Intervista ad Alessandro Bellardita

Nella letteratura italiana contemporanea non mancano ottimi esempi di giuristi-scrittori che si sono avvantaggiati della loro conoscenza di insider per costruire i loro gialli: basti pensare a Gianrico Carofiglio e Giancarlo De Cataldo. Ad essi si è aggiunto da poco un nuovo autore italo-tedesco, il nostro collaboratore Alessandro Bellardita, ai nostri lettori ben noto da anni per i suoi articoli, che ha debuttato recentemente con il suo romanzo giallo in tedesco “Der Zeugenmacher” nonché con i libri in italiano “I vostri diritti in Germania” ed il saggio “La fine delle mafie”, quest’ultimo dedicato al giudice Falcone.

Attualmente egli sta tenendo numerose conferenze in giro per la Germania per presentare al pubblico questi suoi ultimi libri. Il 20 maggio scorso è stata la volta di Francoforte, in un incontro organizzato dall’Ufficio Culturale del Consolato Generale di Francoforte nella Sala Italia presso il ristorante InCantina. Per l’occasione gli abbiamo rivolto le seguenti domande:

Nella foto: Alessandro Bellardita

La storia di Falcone è un chiodo fisso per Lei, ne ha parlato anche in molti articoli comparsi sul nostro giornale. Perché adesso ha sentito il bisogno di scriverci pure un libro sopra?

Parlare di Giovanni Falcone e della sua eredità che ci ha lasciato non è mai troppo. Anzi, dovremmo farlo ogni giorno, senza attendere le solite commemorazioni, i soliti anniversari. L’antimafia dobbiamo interiorizzarla e superare la memoria collettiva verso una norma collettiva che muove ogni decisione politica, sociale ed economica.

Alle numerose conferenze sulla mafia che Lei tiene in giro partecipa un pubblico sia italiano che tedesco. Ha notato una reattività diversa?

Certo. Gli italiani conoscono il fenomeno, la stragrande maggioranza lo prende sul serio e condannano decisamente le mafie. I tedeschi, invece, ignorano le mafie, fanno finta di nulla e le ritengono un problema delle minoranze etniche che vivono in questo paese.

Alcuni, leggendo il titolo del suo libro, hanno fatto un sorriso ironico: “È molto ottimista…” hanno commentato.

Lo so.

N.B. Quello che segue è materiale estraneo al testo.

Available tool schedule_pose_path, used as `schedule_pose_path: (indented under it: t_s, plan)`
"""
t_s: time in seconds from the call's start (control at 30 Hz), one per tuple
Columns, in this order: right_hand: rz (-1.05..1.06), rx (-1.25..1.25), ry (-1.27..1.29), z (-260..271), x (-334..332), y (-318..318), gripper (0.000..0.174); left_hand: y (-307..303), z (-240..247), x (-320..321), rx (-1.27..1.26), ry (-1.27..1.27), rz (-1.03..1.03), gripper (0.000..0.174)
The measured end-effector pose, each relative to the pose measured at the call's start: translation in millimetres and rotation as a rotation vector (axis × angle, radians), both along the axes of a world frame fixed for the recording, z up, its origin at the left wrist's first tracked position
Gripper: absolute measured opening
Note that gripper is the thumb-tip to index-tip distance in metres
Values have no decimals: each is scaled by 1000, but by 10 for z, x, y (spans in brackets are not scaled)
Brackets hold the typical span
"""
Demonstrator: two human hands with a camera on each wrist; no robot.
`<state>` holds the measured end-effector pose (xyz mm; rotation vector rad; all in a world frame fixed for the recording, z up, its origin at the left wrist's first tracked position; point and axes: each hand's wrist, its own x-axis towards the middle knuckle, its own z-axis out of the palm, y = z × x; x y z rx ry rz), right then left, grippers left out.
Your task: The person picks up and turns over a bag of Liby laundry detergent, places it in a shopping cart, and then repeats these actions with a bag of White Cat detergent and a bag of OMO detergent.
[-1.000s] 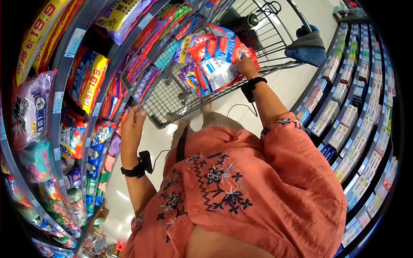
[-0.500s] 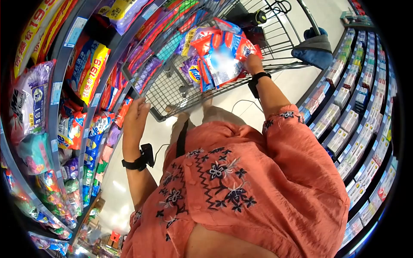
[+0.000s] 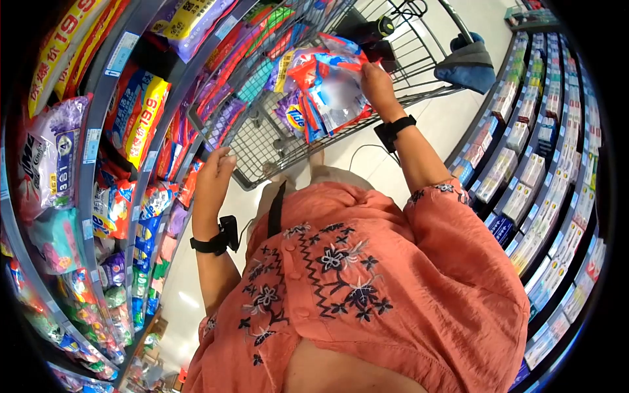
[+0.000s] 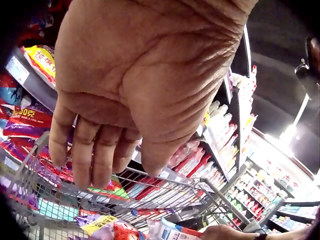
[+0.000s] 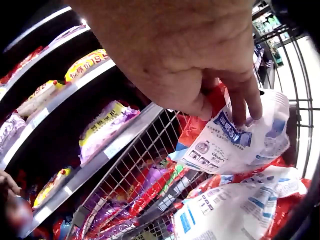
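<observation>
My right hand [image 3: 381, 92] reaches over the shopping cart [image 3: 244, 180] and pinches the top edge of a red, blue and white detergent bag [image 3: 339, 101]. In the right wrist view, the thumb and fingers close on the red and white edge of this detergent bag [image 5: 225, 135], its printed back panel facing the camera. More detergent bags lie against it, among them a purple Tide bag [image 3: 290, 112] and a white and red bag [image 5: 230, 210] below. Holding nothing, my left hand [image 3: 211, 190] hangs between the shelf and the cart's near corner, its fingers loosely bent.
Shelves of bagged detergent [image 3: 51, 154] rise close on the left. Rows of small boxes [image 3: 498, 173] line the shelves on the right. A black bottle [image 3: 377, 29] lies in the cart's far part, and a blue-grey cloth item [image 3: 468, 69] hangs at its handle side.
The right hand has risen slightly on the bag's edge, and the bag's front has creased and tipped. My left hand has shifted a little to the right, still holding nothing.
</observation>
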<state>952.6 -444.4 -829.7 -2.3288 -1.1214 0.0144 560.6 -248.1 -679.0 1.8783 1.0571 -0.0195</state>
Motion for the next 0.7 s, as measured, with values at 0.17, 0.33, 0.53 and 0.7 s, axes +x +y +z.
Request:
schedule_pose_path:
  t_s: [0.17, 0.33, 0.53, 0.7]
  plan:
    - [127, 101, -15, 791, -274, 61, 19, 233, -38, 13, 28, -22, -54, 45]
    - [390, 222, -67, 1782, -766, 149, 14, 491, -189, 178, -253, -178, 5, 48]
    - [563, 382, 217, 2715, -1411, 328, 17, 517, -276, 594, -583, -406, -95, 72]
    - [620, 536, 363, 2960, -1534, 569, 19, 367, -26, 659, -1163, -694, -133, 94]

Ma sono sempre più convinto che se tutti negli anni ‘80 avessero condiviso con lui l’obbiettivo di sconfiggere le mafie, oggi le cosche esisterebbero solo nei testi di storia. Purtroppo Falcone ha dovuto subire tantissime sconfitte, dovute alla diffidenza da parte di coloro che invece avrebbero dovuto sostenerlo. Questa è una lezione che ancora non abbiamo imparato.

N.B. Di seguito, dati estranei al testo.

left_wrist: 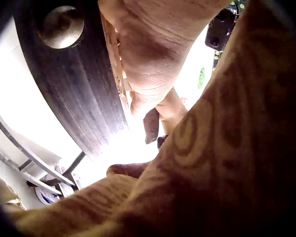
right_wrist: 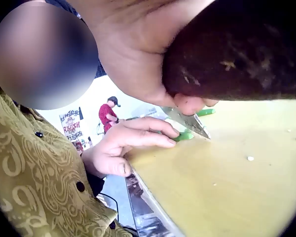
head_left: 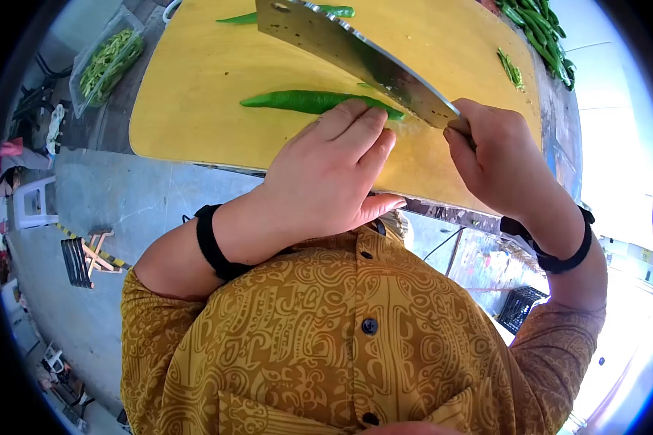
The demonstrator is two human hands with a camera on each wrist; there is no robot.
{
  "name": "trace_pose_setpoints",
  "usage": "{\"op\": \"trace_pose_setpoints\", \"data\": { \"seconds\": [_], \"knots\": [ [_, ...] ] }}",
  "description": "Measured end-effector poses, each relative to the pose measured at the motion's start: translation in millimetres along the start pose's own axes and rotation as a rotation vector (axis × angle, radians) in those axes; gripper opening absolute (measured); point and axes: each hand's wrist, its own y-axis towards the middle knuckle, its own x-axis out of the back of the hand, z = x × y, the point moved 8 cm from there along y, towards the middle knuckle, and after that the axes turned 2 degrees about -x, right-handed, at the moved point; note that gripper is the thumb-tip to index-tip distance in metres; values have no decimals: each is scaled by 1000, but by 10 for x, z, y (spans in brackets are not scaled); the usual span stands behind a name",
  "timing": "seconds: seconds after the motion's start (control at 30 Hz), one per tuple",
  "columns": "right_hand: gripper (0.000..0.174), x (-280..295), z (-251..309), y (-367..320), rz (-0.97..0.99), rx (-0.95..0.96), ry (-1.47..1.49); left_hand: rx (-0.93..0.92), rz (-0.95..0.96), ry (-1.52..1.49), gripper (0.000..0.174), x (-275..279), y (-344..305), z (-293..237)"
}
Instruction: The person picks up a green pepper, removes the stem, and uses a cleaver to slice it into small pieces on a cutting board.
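A long green chili pepper [head_left: 283, 100] lies across the yellow cutting board [head_left: 189, 94] in the head view. My left hand [head_left: 326, 167] rests its extended fingertips on this pepper near its right end, thumb held apart. A cleaver [head_left: 370, 65] is in my right hand [head_left: 504, 156], fingers wrapped round the handle. Its broad blade slants to the upper left, beyond the left fingers. The right wrist view shows the dark handle [right_wrist: 227, 57] up close and the blade tip near the pepper's end [right_wrist: 185, 136]. Another green chili [head_left: 236, 19] lies farther back, partly behind the blade.
A clear bag of cut green pieces [head_left: 112, 69] sits left of the board. Whole green chilies [head_left: 540, 32] are heaped at the far right, with a few cut strips [head_left: 511, 69] on the board nearby. A person in red [right_wrist: 107, 118] stands in the background.
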Motion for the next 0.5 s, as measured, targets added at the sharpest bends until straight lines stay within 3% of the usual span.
{"op": "trace_pose_setpoints", "data": {
  "seconds": [0.5],
  "knots": [
    [8,45,63,-231,108,-30,-85,6,24,-12,64,-28,4,15]
  ]
}}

Lei si lamenta della scarsa presenza mediatica del tema mafia nei mass media tedeschi, mentre gli italiani ne sono bene informati. Perciò non sarebbe stato più opportuno scrivere il suo libro in tedesco?

Questo è vero. Finalmente ho trovato anche un editore disposto a pubblicare il mio testo anche in tedesco. Uscirà entro la fine di quest’anno.

Un’altra delle sue passioni è Fabrizio De André, su cui pure ha scritto un libro. Non vede una contraddizione fra il senso civico da Lei propugnato ed il contenuto di certe canzoni come “Il pescatore” in cui si esalta un caso di evidente omertà?

Fabrizio De André non ha mai esaltato l’omertà. Ne “Il pescatore” si tratta di un dilemma personale di chi (in quel caso il pescatore) avrebbe potuto denunciare ma non lo fa, decidendo di aiutare chi dal suo punto di vista ha bisogno. Si tratta di un atto umanitario. L’omertà, invece, è un fenomeno collettivo ed è frutto di una strategia di intimidazione da parte delle mafie, mentre all’interno delle cosche l’omertà è una legge che prevede la morte di chi tradisce la “famiglia”, una legge che non conosce eccezioni e, in quanto tale, disumana.